■ **ASSIGNMENT**
Wherever a picture appears in the listing, leave it out, and copy the rest exactly.

■ **DATA BELOW**
__________

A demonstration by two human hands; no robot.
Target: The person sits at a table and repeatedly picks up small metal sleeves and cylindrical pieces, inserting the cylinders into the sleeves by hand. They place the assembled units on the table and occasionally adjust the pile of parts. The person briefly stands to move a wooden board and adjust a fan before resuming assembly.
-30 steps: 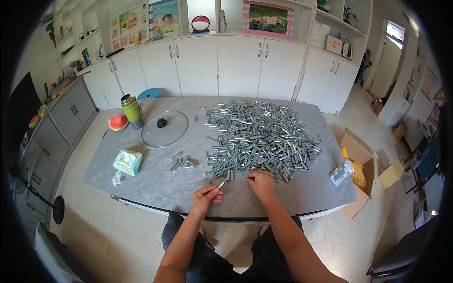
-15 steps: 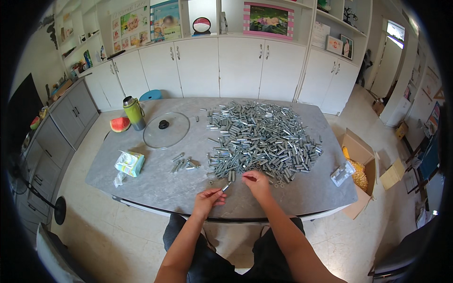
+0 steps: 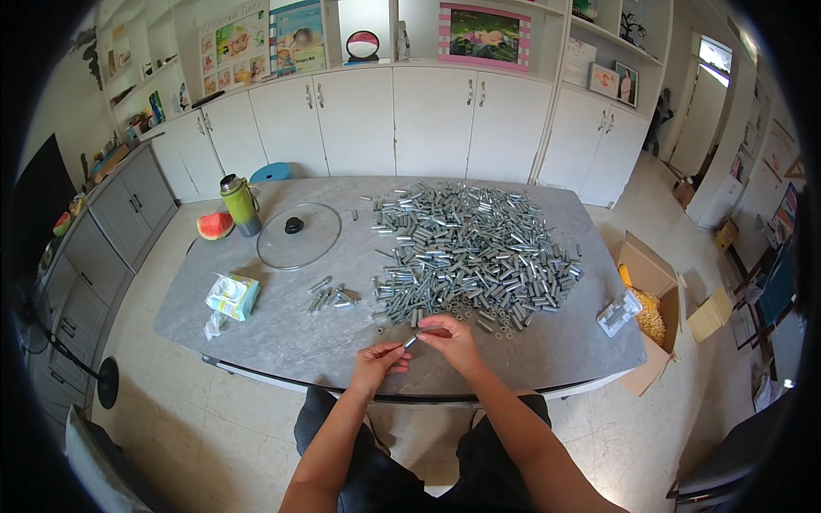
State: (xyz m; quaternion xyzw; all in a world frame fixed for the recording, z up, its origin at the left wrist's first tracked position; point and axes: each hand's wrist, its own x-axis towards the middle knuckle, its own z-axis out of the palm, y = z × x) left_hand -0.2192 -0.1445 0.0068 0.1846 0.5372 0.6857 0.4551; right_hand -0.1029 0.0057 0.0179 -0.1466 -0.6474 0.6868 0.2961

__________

■ **PROBLEM SOLUTION**
A demonstration by two human hands; no robot.
Target: The person sits at a table and repeatedly picks up small metal sleeves and cylindrical pieces, inserting the cylinders into the sleeves by hand. They place the assembled units on the table and occasionally adjust the pile of parts. The person briefly stands to move a wooden board and adjust a fan before resuming assembly.
-30 steps: 
-15 steps: 
+0 steps: 
State: (xyz m; quaternion xyzw; all in a world frame fixed for the recording, z up, its origin at the left wrist's first tracked position; point and axes: each hand's wrist, its own x-axis towards the middle knuckle, its own z-axis out of the palm, y = z × x) left_hand -0.2192 -0.1445 0.0068 0.1846 0.5372 0.6857 0.4551; right_hand -0.1029 0.0057 0.0179 -0.1466 -0.6474 0.6868 0.2961

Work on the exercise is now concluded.